• Directions:
The lines to find are those in the entries that hold the word "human"; copy every one of them.

• The data:
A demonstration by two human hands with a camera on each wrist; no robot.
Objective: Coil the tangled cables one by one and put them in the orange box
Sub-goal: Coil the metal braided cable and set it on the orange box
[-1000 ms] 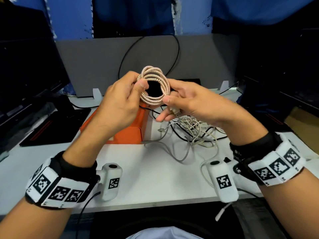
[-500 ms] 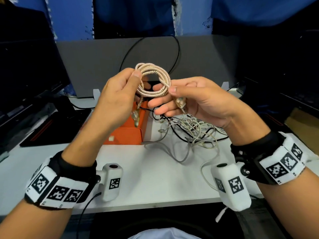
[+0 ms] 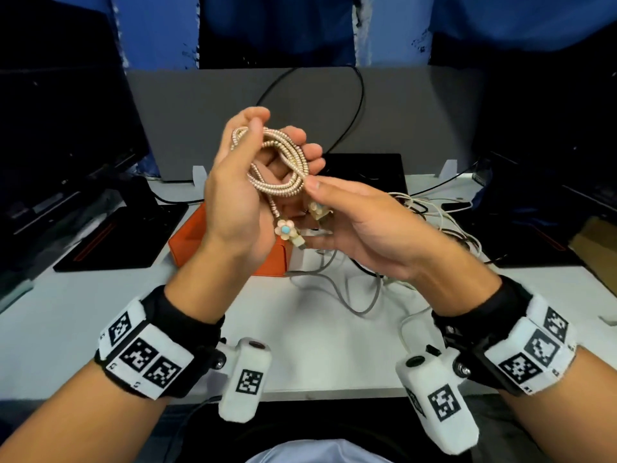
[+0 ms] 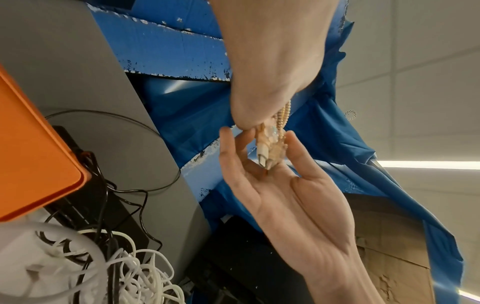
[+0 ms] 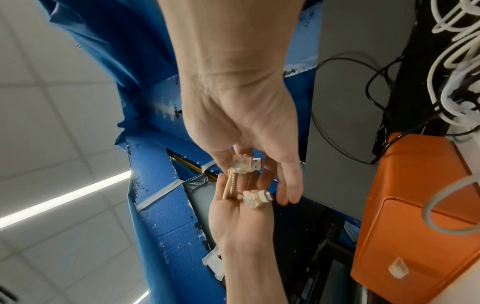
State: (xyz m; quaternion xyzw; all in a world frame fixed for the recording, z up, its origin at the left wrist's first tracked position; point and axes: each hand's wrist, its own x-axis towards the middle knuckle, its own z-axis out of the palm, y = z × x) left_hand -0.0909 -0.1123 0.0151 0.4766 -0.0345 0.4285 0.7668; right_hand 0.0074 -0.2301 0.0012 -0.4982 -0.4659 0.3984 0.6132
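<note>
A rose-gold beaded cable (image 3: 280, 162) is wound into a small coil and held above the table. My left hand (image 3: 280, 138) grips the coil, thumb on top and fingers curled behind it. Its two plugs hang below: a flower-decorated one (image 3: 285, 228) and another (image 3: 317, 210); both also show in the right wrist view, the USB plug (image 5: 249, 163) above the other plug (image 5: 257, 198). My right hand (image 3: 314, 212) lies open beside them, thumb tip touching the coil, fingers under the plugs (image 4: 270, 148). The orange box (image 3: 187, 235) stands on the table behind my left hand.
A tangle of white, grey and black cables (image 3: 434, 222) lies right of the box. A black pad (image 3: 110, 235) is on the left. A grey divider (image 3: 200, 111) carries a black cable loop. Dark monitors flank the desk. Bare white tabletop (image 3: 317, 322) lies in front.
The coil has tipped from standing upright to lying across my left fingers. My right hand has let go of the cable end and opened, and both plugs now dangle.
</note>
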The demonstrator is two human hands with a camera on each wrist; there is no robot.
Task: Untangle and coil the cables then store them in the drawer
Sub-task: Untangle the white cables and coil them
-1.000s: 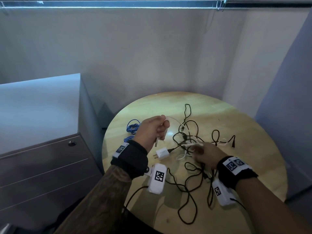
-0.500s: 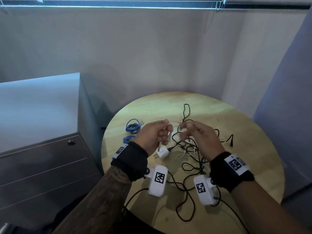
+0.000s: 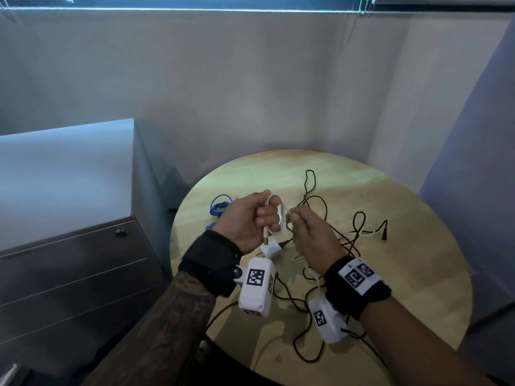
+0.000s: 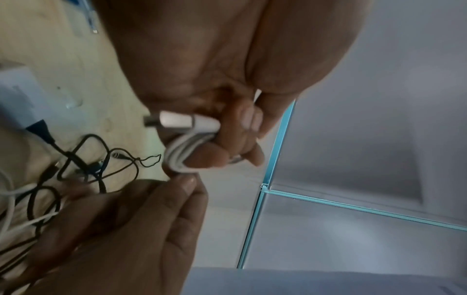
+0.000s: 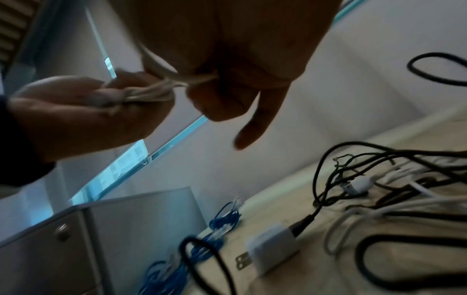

• Finished task:
A demonstration by two human hands with a camera on each wrist; no robot.
The demonstrator is two human hands with a camera on each wrist; there is no robot.

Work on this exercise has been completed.